**Exercise details**
In the entries below, count every line containing "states". Reply with the number alone.

**Provided records**
=== Begin Enclosure ===
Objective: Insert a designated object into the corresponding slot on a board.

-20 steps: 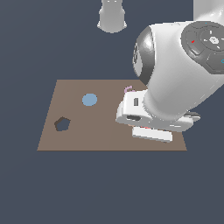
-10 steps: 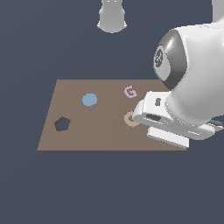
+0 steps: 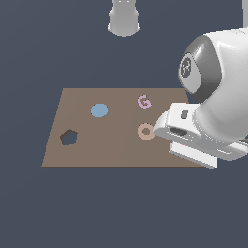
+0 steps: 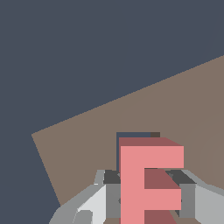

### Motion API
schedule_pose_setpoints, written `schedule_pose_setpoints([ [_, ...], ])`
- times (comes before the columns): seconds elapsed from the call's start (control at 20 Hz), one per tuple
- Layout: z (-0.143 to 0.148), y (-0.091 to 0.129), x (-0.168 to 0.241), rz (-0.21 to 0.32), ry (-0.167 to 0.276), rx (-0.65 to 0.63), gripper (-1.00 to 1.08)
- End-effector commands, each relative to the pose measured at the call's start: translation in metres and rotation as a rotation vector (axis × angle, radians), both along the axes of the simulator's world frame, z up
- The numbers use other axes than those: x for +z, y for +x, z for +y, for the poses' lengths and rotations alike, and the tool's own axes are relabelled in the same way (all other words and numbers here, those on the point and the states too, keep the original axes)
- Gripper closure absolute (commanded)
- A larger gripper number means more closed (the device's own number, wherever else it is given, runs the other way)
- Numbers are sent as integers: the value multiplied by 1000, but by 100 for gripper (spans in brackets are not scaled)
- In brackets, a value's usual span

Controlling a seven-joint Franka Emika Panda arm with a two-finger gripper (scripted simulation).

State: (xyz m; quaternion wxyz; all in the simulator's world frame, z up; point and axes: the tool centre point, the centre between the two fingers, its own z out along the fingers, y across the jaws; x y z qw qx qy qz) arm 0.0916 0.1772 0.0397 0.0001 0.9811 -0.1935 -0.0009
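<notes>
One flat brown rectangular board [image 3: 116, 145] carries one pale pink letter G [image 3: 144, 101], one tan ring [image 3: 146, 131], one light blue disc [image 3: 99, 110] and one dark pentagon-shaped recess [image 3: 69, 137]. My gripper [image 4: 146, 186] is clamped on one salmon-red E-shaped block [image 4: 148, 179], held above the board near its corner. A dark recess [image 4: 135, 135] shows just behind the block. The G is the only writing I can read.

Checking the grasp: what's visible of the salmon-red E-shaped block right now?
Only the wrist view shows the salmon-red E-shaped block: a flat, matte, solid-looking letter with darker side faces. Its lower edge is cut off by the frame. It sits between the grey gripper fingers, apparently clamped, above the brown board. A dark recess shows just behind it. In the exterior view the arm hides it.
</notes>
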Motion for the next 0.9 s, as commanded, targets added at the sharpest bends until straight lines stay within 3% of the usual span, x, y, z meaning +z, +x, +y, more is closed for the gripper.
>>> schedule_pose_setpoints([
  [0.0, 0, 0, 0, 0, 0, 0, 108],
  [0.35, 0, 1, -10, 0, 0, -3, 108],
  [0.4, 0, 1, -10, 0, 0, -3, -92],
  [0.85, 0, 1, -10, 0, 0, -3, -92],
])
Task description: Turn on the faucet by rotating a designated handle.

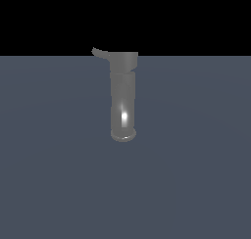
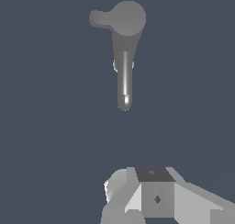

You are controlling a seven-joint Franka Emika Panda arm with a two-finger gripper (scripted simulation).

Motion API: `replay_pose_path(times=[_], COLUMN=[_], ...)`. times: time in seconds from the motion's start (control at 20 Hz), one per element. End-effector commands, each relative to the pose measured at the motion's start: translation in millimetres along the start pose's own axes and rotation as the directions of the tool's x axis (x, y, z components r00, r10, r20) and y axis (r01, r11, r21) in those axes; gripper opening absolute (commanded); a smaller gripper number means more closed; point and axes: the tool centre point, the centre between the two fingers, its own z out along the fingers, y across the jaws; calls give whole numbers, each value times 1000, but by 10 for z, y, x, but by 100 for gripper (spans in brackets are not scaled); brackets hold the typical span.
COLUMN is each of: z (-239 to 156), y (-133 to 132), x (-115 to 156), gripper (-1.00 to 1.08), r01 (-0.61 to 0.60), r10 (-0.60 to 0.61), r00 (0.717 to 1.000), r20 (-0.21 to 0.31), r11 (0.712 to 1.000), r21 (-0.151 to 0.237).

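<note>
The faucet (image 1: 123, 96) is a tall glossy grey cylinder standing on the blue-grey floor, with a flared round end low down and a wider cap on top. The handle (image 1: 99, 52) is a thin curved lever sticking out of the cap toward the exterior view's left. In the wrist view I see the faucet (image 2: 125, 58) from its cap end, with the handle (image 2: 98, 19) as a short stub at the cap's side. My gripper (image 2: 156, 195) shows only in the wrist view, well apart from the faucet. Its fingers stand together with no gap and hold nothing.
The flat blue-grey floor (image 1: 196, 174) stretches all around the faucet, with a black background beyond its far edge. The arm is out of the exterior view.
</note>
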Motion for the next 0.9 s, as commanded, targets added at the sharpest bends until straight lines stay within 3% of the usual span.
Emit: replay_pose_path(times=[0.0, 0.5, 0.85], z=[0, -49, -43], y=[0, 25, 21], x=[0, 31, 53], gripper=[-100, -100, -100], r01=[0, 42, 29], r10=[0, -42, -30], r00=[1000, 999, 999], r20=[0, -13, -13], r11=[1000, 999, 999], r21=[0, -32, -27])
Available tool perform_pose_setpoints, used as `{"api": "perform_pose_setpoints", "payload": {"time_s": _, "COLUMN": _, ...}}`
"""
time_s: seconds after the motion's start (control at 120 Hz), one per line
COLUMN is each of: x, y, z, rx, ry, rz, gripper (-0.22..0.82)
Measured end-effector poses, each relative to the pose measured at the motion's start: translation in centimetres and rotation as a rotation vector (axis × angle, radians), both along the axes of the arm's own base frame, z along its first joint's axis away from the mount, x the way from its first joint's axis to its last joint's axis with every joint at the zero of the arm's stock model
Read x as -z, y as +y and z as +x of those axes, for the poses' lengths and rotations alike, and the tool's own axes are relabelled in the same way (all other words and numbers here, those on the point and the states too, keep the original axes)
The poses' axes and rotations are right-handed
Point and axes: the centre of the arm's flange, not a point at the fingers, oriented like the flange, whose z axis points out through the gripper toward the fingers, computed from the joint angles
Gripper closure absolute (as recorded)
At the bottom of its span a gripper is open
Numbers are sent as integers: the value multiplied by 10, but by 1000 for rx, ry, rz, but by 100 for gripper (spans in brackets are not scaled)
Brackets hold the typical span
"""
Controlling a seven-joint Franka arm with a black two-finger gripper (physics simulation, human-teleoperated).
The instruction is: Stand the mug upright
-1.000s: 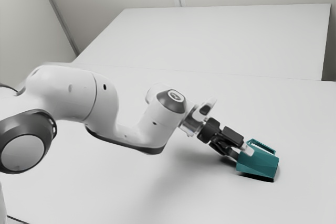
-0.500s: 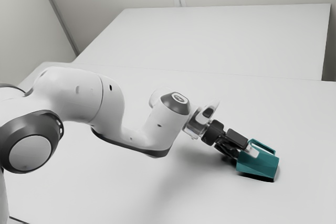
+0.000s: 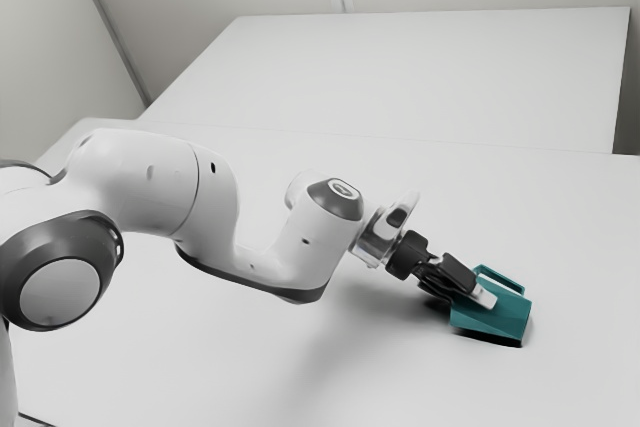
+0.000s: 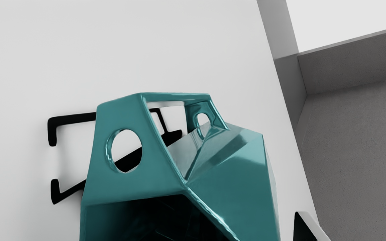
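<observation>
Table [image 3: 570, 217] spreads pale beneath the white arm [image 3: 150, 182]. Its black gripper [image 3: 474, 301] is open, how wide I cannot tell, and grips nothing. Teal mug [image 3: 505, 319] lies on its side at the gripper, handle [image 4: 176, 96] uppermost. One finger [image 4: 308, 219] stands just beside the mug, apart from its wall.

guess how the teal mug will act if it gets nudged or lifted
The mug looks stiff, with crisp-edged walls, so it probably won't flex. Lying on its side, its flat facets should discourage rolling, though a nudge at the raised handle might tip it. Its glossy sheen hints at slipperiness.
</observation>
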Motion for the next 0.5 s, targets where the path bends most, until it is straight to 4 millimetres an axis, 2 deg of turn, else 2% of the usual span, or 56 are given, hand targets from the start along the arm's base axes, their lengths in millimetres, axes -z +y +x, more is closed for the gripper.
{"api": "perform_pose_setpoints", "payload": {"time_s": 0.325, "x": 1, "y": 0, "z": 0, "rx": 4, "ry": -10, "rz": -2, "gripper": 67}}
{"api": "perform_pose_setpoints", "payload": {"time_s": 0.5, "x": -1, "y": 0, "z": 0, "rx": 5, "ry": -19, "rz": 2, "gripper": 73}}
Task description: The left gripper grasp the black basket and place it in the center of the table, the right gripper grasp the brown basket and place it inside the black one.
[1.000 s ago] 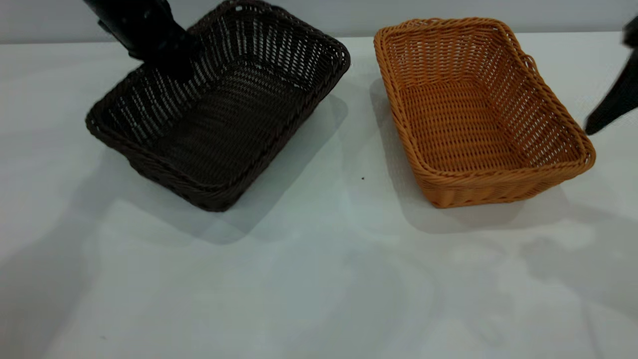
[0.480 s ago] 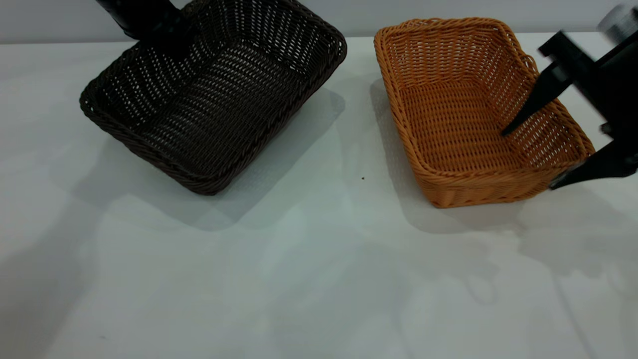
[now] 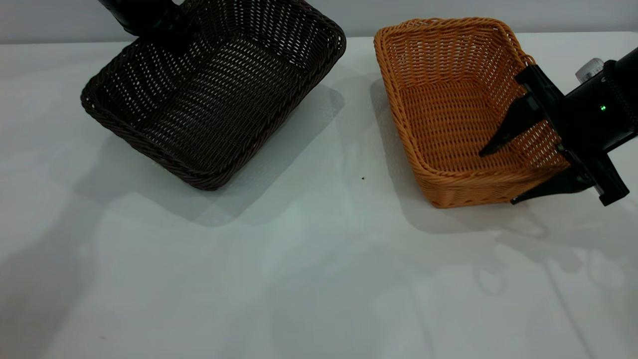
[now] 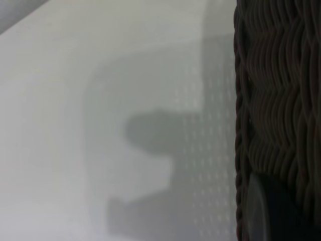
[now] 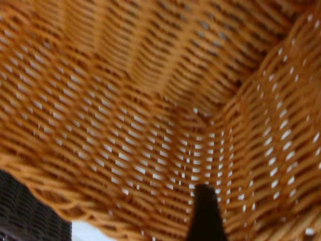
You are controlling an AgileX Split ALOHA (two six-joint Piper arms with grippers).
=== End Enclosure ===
**Output for this exercise**
2